— Work instructions —
After finding the line with "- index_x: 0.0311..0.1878" in the data below, set down exactly each line through the one with "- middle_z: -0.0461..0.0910", inclusive, and stop there.

— Data section —
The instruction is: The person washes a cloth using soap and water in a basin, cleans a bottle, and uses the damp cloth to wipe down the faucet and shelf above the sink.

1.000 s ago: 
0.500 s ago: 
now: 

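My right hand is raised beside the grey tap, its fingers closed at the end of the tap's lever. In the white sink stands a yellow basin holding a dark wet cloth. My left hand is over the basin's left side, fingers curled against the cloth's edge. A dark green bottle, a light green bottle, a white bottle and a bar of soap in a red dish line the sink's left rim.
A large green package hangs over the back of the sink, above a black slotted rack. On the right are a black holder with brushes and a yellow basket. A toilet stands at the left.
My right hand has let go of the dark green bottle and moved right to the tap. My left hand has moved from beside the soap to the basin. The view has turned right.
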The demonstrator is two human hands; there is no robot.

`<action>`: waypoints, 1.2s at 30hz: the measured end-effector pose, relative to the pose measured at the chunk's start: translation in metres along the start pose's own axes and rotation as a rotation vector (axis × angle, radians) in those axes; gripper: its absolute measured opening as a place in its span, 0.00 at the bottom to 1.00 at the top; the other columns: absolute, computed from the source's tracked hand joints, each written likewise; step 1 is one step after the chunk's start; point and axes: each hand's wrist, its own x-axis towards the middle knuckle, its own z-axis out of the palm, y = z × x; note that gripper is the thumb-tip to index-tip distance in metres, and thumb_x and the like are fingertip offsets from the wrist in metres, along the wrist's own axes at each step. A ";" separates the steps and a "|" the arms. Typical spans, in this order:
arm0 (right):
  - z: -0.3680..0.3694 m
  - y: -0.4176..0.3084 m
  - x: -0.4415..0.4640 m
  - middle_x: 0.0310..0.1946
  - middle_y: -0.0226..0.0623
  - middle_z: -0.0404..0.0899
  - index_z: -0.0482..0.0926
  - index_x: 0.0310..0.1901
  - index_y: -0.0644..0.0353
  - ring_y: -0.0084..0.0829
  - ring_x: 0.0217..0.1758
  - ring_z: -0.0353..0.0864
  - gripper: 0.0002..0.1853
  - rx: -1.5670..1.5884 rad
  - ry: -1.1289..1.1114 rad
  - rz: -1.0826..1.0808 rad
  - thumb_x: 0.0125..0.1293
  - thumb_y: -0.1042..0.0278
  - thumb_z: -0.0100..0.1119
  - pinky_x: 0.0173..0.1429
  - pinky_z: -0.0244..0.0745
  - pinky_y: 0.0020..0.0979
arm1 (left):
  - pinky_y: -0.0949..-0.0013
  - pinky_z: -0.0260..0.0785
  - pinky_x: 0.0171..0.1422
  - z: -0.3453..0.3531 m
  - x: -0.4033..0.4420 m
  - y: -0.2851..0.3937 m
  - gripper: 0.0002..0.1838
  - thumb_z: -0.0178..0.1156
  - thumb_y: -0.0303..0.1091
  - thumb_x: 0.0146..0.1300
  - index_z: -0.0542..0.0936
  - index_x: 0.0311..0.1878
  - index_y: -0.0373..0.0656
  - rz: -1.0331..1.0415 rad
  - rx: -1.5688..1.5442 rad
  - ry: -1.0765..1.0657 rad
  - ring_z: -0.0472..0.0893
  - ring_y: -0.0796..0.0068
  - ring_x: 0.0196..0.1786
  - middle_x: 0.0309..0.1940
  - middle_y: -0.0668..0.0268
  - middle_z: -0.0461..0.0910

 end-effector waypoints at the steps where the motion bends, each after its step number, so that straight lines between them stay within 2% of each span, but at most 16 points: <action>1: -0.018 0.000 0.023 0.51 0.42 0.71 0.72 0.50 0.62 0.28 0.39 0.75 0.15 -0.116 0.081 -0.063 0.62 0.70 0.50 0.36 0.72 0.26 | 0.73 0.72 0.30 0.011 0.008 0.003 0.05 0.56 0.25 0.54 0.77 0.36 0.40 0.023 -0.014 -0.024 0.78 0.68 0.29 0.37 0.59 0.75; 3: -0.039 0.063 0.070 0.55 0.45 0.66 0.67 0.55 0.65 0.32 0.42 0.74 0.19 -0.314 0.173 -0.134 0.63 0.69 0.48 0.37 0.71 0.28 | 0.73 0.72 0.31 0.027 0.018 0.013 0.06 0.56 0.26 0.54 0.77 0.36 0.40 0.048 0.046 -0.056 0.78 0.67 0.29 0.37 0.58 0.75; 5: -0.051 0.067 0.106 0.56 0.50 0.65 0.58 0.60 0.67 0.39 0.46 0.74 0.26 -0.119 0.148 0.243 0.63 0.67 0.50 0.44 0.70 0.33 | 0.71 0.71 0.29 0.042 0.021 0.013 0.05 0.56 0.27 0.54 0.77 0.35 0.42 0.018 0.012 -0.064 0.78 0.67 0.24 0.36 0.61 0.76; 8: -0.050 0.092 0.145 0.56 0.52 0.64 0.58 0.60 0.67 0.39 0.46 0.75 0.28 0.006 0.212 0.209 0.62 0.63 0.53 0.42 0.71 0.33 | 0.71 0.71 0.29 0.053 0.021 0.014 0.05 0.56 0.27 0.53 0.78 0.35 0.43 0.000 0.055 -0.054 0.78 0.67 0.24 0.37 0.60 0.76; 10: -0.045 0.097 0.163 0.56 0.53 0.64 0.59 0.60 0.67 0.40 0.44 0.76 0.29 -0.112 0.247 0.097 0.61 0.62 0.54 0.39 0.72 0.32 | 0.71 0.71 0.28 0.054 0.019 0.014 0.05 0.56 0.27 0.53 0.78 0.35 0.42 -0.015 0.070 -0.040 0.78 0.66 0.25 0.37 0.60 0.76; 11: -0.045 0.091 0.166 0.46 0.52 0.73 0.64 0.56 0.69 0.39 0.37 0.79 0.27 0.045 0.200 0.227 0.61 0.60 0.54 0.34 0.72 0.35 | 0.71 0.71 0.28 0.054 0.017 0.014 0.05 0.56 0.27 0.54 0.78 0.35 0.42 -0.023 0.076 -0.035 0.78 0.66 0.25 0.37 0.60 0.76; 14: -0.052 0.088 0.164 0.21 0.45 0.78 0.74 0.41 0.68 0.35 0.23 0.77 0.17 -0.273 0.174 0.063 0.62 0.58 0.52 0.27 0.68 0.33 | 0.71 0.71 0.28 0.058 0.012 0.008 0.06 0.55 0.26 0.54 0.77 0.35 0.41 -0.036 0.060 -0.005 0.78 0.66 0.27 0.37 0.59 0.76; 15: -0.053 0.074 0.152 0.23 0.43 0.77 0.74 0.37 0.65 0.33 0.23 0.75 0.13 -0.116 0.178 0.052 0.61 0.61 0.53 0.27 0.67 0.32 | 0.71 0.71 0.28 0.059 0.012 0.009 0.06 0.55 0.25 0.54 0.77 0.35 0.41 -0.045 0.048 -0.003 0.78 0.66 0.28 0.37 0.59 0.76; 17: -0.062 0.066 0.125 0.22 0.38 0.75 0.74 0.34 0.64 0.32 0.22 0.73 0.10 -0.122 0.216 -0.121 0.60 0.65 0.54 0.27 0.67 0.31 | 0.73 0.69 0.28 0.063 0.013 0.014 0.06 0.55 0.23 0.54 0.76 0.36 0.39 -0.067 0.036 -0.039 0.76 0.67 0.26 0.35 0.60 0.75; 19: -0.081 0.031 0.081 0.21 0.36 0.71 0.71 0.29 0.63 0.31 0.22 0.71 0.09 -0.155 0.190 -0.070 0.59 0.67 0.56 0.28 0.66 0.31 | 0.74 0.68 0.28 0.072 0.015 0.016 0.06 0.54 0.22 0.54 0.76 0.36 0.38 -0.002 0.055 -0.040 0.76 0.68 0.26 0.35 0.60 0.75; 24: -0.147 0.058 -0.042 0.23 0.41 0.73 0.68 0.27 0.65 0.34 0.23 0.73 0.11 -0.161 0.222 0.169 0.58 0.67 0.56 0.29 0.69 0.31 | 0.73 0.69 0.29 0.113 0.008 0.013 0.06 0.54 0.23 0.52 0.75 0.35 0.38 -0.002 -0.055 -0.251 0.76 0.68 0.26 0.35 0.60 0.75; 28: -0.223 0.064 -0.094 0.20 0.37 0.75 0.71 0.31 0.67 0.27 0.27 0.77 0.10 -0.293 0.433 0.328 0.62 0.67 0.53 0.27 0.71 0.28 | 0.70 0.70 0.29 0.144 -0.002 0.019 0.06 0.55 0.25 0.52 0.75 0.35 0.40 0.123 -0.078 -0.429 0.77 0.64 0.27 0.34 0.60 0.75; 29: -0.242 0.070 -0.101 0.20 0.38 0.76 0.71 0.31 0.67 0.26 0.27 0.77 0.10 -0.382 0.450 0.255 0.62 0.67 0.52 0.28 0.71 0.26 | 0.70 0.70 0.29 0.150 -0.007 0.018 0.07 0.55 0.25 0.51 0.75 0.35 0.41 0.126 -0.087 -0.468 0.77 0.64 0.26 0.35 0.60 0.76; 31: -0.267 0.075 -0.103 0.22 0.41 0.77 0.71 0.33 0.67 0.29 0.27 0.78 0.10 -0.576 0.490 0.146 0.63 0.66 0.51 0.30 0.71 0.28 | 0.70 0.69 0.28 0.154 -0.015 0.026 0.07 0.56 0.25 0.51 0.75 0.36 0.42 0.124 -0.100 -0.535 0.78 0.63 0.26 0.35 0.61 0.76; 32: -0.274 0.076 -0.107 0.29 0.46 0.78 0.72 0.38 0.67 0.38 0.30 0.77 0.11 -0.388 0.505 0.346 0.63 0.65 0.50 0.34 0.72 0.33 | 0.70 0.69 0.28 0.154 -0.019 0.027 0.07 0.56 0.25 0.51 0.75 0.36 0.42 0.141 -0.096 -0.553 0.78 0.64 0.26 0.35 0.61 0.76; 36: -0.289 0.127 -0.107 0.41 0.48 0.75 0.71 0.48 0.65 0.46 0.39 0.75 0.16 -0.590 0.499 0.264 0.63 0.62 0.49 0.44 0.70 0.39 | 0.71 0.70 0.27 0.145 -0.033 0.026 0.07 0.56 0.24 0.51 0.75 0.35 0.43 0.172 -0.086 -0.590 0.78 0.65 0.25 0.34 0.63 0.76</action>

— Solution —
  - index_x: 0.0311..0.1878
  - index_y: -0.0373..0.0656
  - rz: -1.0331..1.0415 rad
  - rx: -1.5688..1.5442 rad
  - ry: -1.0765..1.0657 rad
  - ring_z: -0.0472..0.0893
  - ring_y: -0.0796..0.0068
  - ring_x: 0.0196..0.1786
  - middle_x: 0.0309..0.1940
  - middle_y: -0.0668..0.0268
  - middle_z: -0.0461..0.0910

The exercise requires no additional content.